The device was crude—homemade, rigged with a timer and a remote ignition.

Looked like it was meant to disable the barn, maybe scare you, not necessarily kill.

But it was amateur fuckin’ hour. It could’ve gone off early, could’ve taken out anyone nearby… maybe it did both with Hudson.”

“So, he died tryin’ to set it off.”

“Can’t say for sure. But we’re goin’ to know more about who built the damn thing once the state lab at Grand Junction runs chemical and forensic analysis, see if they can trace where the parts came from. Wires, the timer module, and even the casing. Might take a few days.”

I’m still having trouble with the idea of Hudson being so far gone that he wanted to blow the herd up. It sounds like his style. Sloppy and poorly timed, which got him killed. I don’t feel sorry for him, not one fucking bit. The sniveling prick got what he deserved.

“You call me and let me know how things go?”

“Of course, anything else I can do for you? Wash your car or—”

“You have a nice night, Hugh.” I hang up on him.

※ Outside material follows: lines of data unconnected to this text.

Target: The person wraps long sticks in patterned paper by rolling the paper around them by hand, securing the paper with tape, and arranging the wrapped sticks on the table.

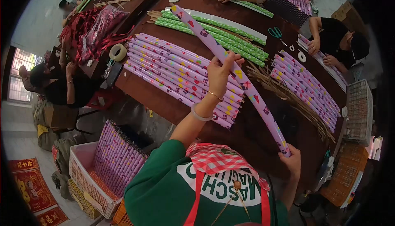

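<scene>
A long lilac tube [252, 90], printed with red, yellow and dark gift shapes, slants across the middle of the head view. My left hand [224, 69] is closed around its middle, thumb on top. At the tube's lower end, my right hand [292, 160] grips the tip with the fingers partly hidden. Under and left of my left forearm lies a row of matching lilac tubes [177, 74] on the dark table [152, 102]. Green patterned tubes [222, 34] lie beyond, and a second lilac row [306, 92] lies to the right.
Brown thin sticks [288, 98] lie beside the right row. A tape roll [118, 52] stands at the table's left edge; scissors [276, 32] lie far right. A crate [84, 172] of lilac tubes stands lower left. Co-workers sit left, right [335, 41] and opposite.
</scene>
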The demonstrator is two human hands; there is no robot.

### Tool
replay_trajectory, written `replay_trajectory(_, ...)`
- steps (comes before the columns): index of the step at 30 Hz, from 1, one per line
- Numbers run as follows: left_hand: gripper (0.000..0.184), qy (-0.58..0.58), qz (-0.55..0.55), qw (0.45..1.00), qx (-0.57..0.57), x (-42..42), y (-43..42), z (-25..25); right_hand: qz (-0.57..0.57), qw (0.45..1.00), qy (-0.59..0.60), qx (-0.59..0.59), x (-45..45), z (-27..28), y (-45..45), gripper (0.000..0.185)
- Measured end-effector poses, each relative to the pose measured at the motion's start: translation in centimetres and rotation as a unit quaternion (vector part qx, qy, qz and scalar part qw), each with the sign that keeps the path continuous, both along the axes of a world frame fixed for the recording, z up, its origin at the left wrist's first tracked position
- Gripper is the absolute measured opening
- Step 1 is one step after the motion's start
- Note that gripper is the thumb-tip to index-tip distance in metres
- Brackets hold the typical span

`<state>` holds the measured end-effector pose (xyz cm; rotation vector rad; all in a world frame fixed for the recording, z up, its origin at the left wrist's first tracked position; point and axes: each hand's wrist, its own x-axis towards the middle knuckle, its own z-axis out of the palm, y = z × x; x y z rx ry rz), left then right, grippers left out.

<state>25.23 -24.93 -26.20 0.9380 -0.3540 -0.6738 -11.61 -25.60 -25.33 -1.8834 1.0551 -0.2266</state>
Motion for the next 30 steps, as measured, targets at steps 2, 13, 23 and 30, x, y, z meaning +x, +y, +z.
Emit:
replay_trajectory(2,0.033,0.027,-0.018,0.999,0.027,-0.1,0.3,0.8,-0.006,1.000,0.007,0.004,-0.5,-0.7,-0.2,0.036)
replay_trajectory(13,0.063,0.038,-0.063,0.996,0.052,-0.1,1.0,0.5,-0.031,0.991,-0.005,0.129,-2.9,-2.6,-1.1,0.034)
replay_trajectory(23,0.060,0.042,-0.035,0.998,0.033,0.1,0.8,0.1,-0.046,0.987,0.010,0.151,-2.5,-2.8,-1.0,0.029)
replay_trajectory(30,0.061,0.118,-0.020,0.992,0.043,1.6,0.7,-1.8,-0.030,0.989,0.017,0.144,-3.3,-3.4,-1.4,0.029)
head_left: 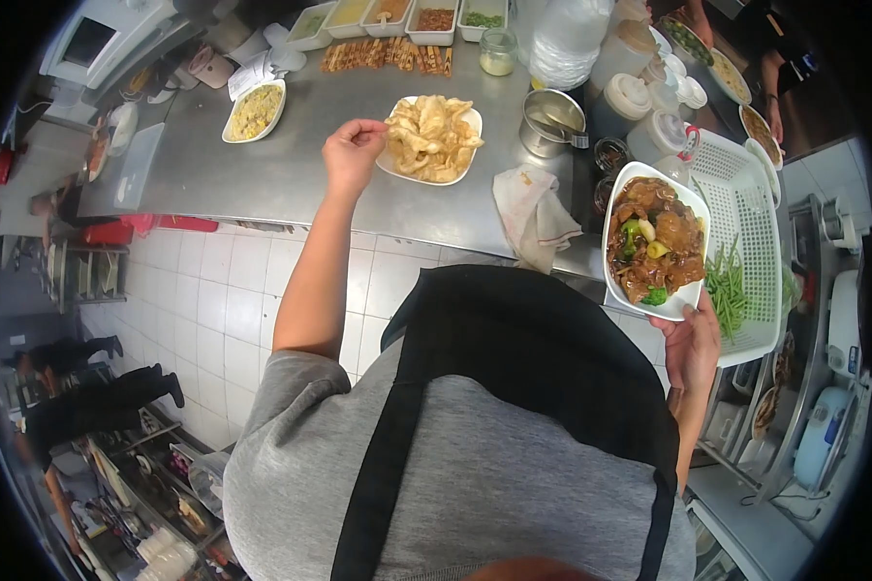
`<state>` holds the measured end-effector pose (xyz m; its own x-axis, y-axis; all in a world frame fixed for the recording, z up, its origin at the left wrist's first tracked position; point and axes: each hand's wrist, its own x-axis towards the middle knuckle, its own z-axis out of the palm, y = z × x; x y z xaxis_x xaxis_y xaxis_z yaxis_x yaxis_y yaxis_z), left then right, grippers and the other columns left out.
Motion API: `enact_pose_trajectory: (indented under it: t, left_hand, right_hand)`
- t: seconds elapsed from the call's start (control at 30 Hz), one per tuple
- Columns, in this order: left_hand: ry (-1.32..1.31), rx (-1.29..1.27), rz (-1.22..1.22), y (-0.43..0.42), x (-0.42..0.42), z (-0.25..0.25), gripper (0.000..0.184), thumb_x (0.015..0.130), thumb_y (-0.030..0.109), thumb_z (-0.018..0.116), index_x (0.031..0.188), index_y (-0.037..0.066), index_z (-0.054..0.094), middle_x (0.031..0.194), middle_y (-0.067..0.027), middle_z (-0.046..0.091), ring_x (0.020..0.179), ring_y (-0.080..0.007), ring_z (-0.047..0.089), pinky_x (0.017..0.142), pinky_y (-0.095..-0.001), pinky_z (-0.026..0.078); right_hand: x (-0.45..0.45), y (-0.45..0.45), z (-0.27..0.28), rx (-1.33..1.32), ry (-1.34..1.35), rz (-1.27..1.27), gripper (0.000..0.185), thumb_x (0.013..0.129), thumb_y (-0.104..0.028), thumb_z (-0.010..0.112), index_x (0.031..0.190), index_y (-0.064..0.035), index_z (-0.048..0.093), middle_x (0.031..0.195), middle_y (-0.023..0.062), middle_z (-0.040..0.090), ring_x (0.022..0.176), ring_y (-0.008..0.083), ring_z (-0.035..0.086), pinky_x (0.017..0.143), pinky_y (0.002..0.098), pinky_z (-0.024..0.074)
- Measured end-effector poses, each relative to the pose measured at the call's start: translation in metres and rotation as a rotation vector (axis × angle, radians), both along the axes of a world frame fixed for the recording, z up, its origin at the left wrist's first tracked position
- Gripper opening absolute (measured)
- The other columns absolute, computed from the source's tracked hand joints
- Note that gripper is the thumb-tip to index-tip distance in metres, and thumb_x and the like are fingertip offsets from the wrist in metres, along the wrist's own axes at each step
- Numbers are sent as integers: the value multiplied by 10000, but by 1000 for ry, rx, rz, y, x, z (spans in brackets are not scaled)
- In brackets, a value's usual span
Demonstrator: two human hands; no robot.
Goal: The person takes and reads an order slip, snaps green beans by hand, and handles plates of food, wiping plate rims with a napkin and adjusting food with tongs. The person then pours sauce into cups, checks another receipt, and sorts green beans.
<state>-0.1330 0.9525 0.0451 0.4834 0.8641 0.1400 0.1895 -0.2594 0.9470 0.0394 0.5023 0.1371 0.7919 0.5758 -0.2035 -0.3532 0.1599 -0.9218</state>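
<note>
My right hand [690,339] grips the lower rim of a white dish [689,303] of brown glazed meat [647,198] with green and yellow pieces. That dish is raised at the counter's right side, beside a white basket. My left hand [355,155] is over the steel counter with thumb and fingertips pinched together, at the left edge of a white plate [416,174] heaped with pale golden fried pieces [434,137]. Whether anything is between those fingertips is too small to tell. A crumpled cloth [536,215] lies at the counter's front edge.
A dish of yellow food [256,110] stands at left. Behind are ingredient trays [434,21], wrapped sticks [386,56] and a glass jar [498,52]. To the right are a metal pot [552,124], bottles [629,95] and a basket [765,242] with green beans [727,290]. Other people stand at left and upper right.
</note>
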Motion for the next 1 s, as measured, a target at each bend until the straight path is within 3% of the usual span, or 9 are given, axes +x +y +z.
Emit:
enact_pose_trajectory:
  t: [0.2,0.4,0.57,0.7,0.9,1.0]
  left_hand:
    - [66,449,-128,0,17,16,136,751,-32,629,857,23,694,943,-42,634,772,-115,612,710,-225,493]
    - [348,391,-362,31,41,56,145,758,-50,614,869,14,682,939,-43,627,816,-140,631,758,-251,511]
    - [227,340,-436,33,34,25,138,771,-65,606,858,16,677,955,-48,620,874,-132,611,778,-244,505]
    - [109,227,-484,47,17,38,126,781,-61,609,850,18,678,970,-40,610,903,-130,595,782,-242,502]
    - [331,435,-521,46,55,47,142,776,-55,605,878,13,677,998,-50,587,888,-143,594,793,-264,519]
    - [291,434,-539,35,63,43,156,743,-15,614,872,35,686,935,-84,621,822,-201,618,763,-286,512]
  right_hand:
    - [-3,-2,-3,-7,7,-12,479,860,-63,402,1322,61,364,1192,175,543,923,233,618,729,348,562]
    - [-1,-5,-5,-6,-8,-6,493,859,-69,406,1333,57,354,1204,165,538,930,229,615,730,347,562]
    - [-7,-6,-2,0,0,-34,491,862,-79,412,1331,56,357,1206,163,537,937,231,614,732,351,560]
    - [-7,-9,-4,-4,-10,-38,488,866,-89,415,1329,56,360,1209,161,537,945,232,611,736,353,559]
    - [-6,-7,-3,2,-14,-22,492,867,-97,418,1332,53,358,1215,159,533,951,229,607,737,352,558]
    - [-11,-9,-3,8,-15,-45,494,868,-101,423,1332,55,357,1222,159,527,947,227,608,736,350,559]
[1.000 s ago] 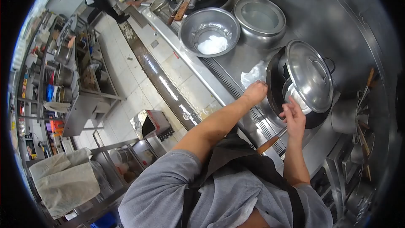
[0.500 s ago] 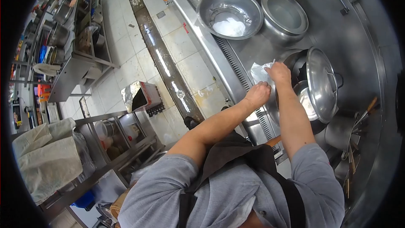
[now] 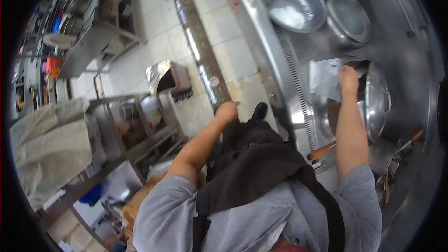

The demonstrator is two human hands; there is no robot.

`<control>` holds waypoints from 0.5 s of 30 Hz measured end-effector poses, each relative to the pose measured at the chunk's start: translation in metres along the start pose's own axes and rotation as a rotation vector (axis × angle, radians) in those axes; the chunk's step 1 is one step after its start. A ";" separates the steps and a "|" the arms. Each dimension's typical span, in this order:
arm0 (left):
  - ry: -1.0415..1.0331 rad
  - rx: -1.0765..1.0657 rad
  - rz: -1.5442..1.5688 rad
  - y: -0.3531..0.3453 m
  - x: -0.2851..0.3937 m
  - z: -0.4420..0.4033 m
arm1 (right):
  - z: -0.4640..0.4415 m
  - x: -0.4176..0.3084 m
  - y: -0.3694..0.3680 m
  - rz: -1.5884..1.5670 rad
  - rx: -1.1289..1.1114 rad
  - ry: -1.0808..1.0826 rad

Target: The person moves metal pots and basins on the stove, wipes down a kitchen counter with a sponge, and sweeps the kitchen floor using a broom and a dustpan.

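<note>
My right hand (image 3: 349, 81) is closed on the edge of a white plastic bag (image 3: 325, 78), which hangs flattened over the stove top. Just beneath and to the right of that hand is a pan with a wooden handle (image 3: 321, 152), and a domed metal lid (image 3: 376, 102) leans upright beside it. My left hand (image 3: 227, 112) is out over the floor, well away from the bag. Its fingers are closed, and a tiny bit seems to stick out of them, too small and blurred to name.
A large metal bowl (image 3: 293, 4) with white stuff inside stands up the counter, beside a round metal pot (image 3: 348, 17). Utensils (image 3: 389, 172) stand to the lower right. An open tin (image 3: 169, 77) sits left of the floor drain (image 3: 198, 49). Shelving lines the left.
My left hand has moved away from the bag, left and out over the floor. My right hand still holds the bag, which now hangs more spread out. The whole view has shifted.
</note>
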State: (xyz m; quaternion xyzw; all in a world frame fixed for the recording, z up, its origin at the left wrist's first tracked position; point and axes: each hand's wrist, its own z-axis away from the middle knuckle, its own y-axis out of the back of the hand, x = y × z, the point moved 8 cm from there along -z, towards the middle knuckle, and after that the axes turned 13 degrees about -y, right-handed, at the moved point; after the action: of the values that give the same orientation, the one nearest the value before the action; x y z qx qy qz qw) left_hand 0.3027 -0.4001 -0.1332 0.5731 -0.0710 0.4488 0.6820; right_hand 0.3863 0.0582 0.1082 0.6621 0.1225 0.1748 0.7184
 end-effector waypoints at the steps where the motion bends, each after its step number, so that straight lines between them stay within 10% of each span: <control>1: 0.214 -0.212 -0.005 0.006 -0.033 0.035 | -0.002 0.002 -0.001 -0.055 0.013 0.017; 4: 0.450 -0.342 -0.145 -0.068 -0.178 0.139 | -0.006 0.009 -0.008 0.047 0.045 0.000; 15: 0.653 -0.001 0.269 -0.008 -0.234 0.164 | 0.137 -0.056 0.010 -0.466 0.183 0.224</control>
State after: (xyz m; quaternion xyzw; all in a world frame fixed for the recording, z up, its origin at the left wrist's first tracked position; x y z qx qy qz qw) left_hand 0.2394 -0.6628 -0.2270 0.3845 0.0756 0.6941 0.6038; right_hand 0.3902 -0.0886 0.1281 0.6549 0.3656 0.0649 0.6583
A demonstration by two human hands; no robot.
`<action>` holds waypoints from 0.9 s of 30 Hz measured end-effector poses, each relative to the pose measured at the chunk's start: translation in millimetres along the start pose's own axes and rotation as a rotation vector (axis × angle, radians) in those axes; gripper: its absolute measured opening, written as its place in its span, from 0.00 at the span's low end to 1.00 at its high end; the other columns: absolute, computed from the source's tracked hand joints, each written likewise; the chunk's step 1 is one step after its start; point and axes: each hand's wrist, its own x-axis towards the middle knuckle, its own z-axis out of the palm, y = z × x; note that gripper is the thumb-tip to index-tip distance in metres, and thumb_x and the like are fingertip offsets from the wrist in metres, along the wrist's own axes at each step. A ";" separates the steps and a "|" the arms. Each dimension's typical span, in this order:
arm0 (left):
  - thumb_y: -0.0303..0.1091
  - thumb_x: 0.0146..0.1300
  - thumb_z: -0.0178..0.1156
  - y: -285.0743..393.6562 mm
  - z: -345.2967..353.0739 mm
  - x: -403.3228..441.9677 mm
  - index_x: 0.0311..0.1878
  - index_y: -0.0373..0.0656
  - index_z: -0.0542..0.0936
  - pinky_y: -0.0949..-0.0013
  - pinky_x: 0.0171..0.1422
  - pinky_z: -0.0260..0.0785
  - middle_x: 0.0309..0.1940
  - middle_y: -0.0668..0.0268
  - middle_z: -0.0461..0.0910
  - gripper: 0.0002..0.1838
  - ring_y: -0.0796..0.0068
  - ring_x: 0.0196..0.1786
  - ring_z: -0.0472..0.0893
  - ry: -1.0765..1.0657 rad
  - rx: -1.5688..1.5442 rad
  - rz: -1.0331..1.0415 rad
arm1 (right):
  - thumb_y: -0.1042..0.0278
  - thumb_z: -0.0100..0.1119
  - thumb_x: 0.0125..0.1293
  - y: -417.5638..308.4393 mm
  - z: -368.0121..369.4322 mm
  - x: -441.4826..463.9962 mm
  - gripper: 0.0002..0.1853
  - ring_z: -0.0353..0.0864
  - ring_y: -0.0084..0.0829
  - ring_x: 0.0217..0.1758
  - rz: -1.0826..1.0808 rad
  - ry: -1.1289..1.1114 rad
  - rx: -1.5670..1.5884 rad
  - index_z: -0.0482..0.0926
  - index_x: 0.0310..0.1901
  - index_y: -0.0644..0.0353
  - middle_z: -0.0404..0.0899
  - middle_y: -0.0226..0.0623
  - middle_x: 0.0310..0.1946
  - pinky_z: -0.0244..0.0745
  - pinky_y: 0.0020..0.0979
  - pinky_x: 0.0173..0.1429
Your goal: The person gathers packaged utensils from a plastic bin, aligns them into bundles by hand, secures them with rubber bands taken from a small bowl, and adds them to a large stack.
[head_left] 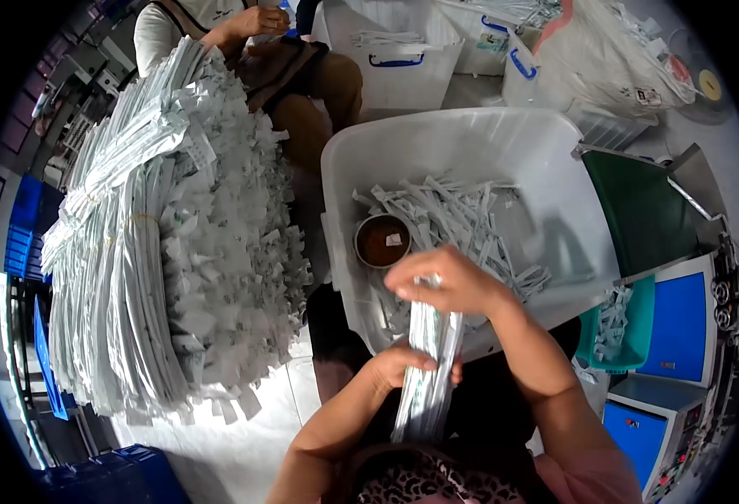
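Observation:
My left hand is wrapped round a bundle of long, thin white strip packets, held upright over my lap. Across the top end of that bundle lies my right hand, its fingers stretched to the left and slightly bent, not gripping. Just beyond my hands is a large whitish plastic tub. Loose strip packets are scattered inside it. A round metal tin with a brown inside and a small white piece in it also sits in the tub, near my right fingertips.
A tall stack of bundled strip packets stands at left. Another person sits behind it. White bins with blue handles and a large white sack are at the back. On the right are a teal basket and blue-doored machine cabinet.

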 end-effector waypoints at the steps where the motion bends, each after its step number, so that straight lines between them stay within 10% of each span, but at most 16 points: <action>1: 0.35 0.37 0.65 2.0 2.6 -4.8 0.52 0.28 0.64 0.56 0.52 0.68 0.45 0.45 0.72 0.37 0.53 0.47 0.74 0.133 0.083 -0.074 | 0.72 0.58 0.53 2.5 1.3 -2.8 0.09 0.79 0.30 0.40 -0.005 -0.010 0.000 0.79 0.35 0.66 0.79 0.40 0.36 0.72 0.27 0.46; 5: 0.28 0.36 0.65 13.4 14.2 3.6 0.58 0.28 0.58 0.53 0.55 0.66 0.53 0.39 0.63 0.42 0.46 0.53 0.70 0.045 -0.187 0.036 | 0.67 0.55 0.55 12.0 13.2 -5.3 0.09 0.79 0.30 0.28 0.051 -0.029 -0.021 0.80 0.28 0.65 0.80 0.40 0.26 0.73 0.26 0.35; 13: 0.23 0.41 0.62 34.3 1.5 -30.6 0.42 0.38 0.66 0.69 0.34 0.64 0.24 0.63 0.70 0.23 0.71 0.28 0.72 0.439 -0.027 0.251 | 0.59 0.44 0.64 126.8 55.2 85.1 0.15 0.78 0.27 0.37 0.505 0.041 0.696 0.78 0.38 0.59 0.79 0.36 0.33 0.71 0.29 0.38; 15: 0.23 0.41 0.63 39.3 -1.4 -45.8 0.42 0.40 0.65 0.68 0.33 0.62 0.22 0.65 0.68 0.23 0.72 0.27 0.71 0.477 -0.003 0.333 | 0.64 0.49 0.59 212.6 83.6 94.5 0.11 0.78 0.32 0.37 0.406 0.214 -0.600 0.80 0.35 0.59 0.79 0.40 0.33 0.72 0.32 0.37; 18: 0.22 0.36 0.62 45.5 5.1 -60.2 0.39 0.41 0.67 0.70 0.32 0.61 0.22 0.66 0.68 0.23 0.73 0.24 0.70 0.700 -0.099 0.429 | 0.71 0.52 0.51 218.6 83.3 105.5 0.07 0.79 0.36 0.36 0.605 -0.149 -0.909 0.80 0.28 0.59 0.79 0.42 0.33 0.73 0.34 0.38; 27: 0.23 0.37 0.60 41.0 -3.2 -62.2 0.41 0.42 0.68 0.70 0.32 0.60 0.23 0.66 0.68 0.23 0.72 0.24 0.69 0.650 -0.108 0.466 | 0.71 0.53 0.49 219.9 90.0 109.8 0.06 0.77 0.37 0.40 0.424 0.122 -0.918 0.81 0.24 0.58 0.77 0.40 0.33 0.74 0.35 0.38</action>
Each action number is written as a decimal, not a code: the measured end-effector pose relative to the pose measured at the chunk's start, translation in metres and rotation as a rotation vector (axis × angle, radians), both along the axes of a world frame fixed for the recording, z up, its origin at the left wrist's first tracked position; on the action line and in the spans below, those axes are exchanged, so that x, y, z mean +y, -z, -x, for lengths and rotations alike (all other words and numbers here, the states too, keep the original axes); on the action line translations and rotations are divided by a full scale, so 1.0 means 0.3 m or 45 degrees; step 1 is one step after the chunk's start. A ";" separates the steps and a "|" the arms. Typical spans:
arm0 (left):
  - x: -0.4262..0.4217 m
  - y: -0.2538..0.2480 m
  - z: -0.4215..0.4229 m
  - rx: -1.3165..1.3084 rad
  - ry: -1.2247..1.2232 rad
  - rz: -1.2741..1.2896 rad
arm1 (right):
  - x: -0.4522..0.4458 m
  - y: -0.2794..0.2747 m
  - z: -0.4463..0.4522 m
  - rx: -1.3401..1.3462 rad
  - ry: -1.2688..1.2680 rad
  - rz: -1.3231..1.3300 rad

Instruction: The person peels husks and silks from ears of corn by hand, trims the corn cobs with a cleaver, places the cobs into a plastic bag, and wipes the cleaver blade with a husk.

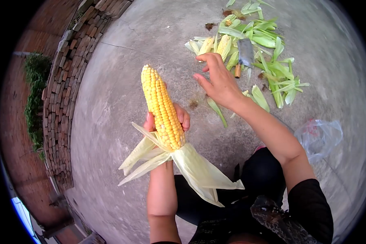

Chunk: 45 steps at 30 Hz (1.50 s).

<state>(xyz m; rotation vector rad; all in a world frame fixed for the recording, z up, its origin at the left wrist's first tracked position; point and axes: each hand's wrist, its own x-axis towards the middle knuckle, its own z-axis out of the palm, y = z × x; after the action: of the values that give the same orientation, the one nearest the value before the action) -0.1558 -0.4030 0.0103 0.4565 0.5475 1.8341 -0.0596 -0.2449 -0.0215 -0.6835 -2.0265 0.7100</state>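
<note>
An ear of yellow corn (162, 106) points up and slightly left, its kernels bare. Pale husk leaves (195, 171) are folded back from its lower end and hang down to both sides. My left hand (181, 117) is wrapped round the cob from behind, with fingertips showing at both edges. To the right of the corn, my right hand (219, 81) is raised in the air with its thumb and fingers apart and nothing between them. Beyond it lies a cleaver (245, 53) with a wooden handle.
Green husks (266, 38) and smaller corn ears (223, 45) lie on the concrete ground (122, 93) at the upper right. A clear plastic bag (319, 138) rests at the right. A low brick wall (63, 93) curves along the left, with a green plant (34, 93) behind it.
</note>
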 end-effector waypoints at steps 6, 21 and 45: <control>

Nadine is on the porch when I get to Longhorn. “She’s out by the paddock. Hasn’t gone inside since sunset.”

“Joy still here?”

Nadine nods. “She’s sleeping in one of the guest rooms. Been crying all day. She was exhausted. Bree was here for a good part of the day and just went back.”

“How you doin’, Nadine?”

She lifts her shoulders in a helpless gesture. “Not good, Mav, but…life goes on, yeah?”

She’s lost two friends in a short time. First Rami and now Earl. It’s going to take a while even for the hard-as-nails Nadine to find her footing again—grief like that doesn’t just knock you down, it rearranges the ground you walk on.

I put a hand on her shoulder and squeeze.

“You go check on our girl,” Nadine says, her smile sad.

I head to the paddock.

I find her sitting on the bottom rung of the fence, wrapped in Earl’s jacket, knees pulled up to her chest.

Ah fuck!

I sit beside her. Neither of us speaks for a while.

Then I hand her the folded sales sheet.

She unfolds it with trembling fingers, eyes skimming the numbers. When she reaches the final tally, her breath catches.

“This…this is enough,” she whispers. “More than enough.”

“Y’all did this—you and Earl. Tomas, Nadine, Vera.”

“I didn’t go.” She stares out across the dark pasture. “I stayed here. What kind of rancher does that?”

“The kind who lost someone she loved.” I wrap an arm around her. “The kind that’s strong enough to know her team has her back.”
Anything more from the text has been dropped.